The Pew Research Center posted information titled: “About 6 million U.S. adults identify as Afro-Latino”. The Pew Research Center states that this information was gathered in a different approach than that of the U.S. Census Bureau sources.
Afro-Latino identity is a distinct one, with deep roots in colonial Latin America. As a result, it can exist alongside a person’s Hispanic, racial, or national origin identities. The life experiences of Afro-Latinos are shaped by race, skin tone, and other factors, in ways that differ from other Hispanics. And though most Afro-Latinos identify as Hispanic or Latino, not all do so, according to new Pew Research Center estimates based on a survey of U.S. adults conducted from November 2019 to June 2020.

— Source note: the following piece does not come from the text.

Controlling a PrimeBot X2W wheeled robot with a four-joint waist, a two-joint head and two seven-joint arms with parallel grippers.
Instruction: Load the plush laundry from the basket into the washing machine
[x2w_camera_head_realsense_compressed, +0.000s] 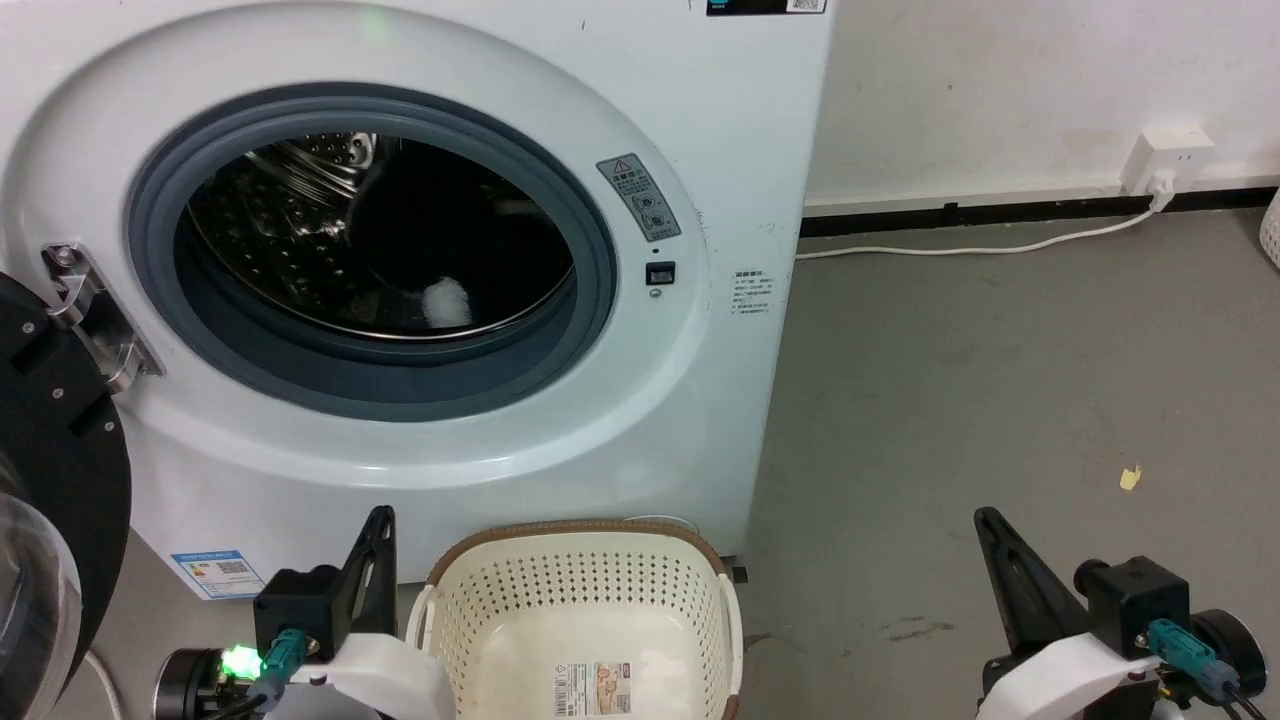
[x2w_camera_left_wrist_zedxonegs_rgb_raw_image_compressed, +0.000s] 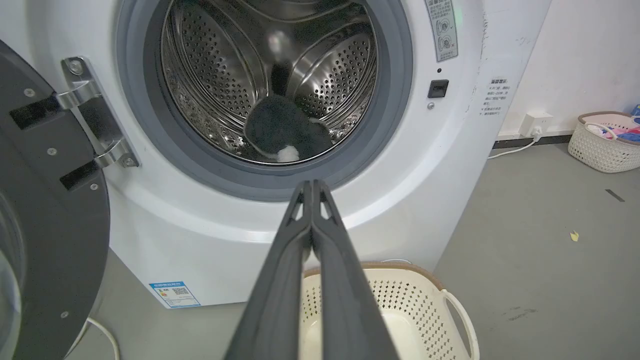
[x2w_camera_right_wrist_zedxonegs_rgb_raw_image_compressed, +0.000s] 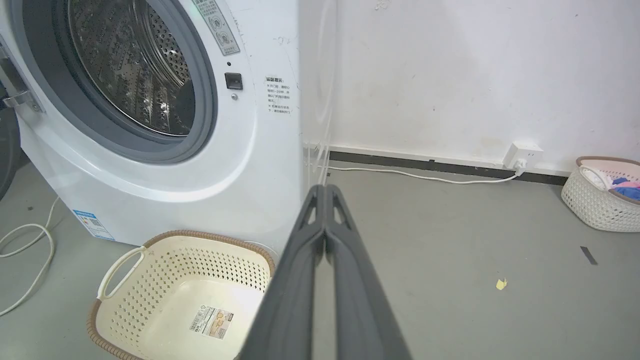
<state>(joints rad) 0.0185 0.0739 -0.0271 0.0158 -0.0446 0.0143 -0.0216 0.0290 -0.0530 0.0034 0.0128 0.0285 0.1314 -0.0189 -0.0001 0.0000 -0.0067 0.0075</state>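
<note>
Left wrist view: left tool (x2w_camera_left_wrist_zedxonegs_rgb_raw_image_compressed: 311, 187) closed tight, fingers pressed together, gripping nothing, aimed toward the washing machine (x2w_camera_left_wrist_zedxonegs_rgb_raw_image_compressed: 165, 235) without touching it. The plush laundry (x2w_camera_left_wrist_zedxonegs_rgb_raw_image_compressed: 282, 127) lies low in the drum (x2w_camera_left_wrist_zedxonegs_rgb_raw_image_compressed: 215, 75), near the front. The right tool (x2w_camera_right_wrist_zedxonegs_rgb_raw_image_compressed: 325, 189) is likewise clamped closed on nothing, above the floor (x2w_camera_right_wrist_zedxonegs_rgb_raw_image_compressed: 450, 250) beside the basket (x2w_camera_right_wrist_zedxonegs_rgb_raw_image_compressed: 150, 240). The basket sits on the floor just before the machine, bare bottom, label (x2w_camera_right_wrist_zedxonegs_rgb_raw_image_compressed: 211, 320) showing.

Grey scuffed concrete floor (x2w_camera_head_realsense_compressed: 950, 400) around a large white front-loading washing machine (x2w_camera_head_realsense_compressed: 690, 350).
Bears the machine and, just in front of it, a cream perforated plastic oval basket with brown rim (x2w_camera_head_realsense_compressed: 580, 580); right of the machine, a thin white cable (x2w_camera_head_realsense_compressed: 1000, 247) by the wall, a small yellow scrap (x2w_camera_head_realsense_compressed: 1130, 478) and, farther off, a white lattice basket of coloured clothes (x2w_camera_right_wrist_zedxonegs_rgb_raw_image_compressed: 595, 205); left of it, a looped white cord (x2w_camera_right_wrist_zedxonegs_rgb_raw_image_compressed: 30, 250).
</note>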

In 2020, there were about 6 million Afro-Latino adults in the United States, and they made up about 2% of the U.S. adult population and 12% of the adult Latino population. About one-in-seven Afro-Latinos – or an estimated 800,000 adults – do not identify as Hispanic.
The multiple dimensions of Latino identity reflect the long colonial history of Latin America, during which mixing occurred among indigenous Americans, White Europeans, Asians, and enslaved people from Africa. In Latin America’s colonial period, about 15 times as many African slaves were taken to Spanish and Portuguese colonies than to the U.S. About 130 million people of African descent live in Latin America, and they make up roughly a quarter of the region’s total population, according to recent estimates from the Project on Ethnicity and Race in Latin American (PERLA) at Princeton University.
Also according to The Pew Research Center, estimating the size of the nation’s Afro-Latino population requires a different approach to capturing identity on surveys than is available from U.S. Census Bureau sources. To do this, Pew Research Center asked adults to self-identify as Afro-Latino independently from other questions on race or ethnicity.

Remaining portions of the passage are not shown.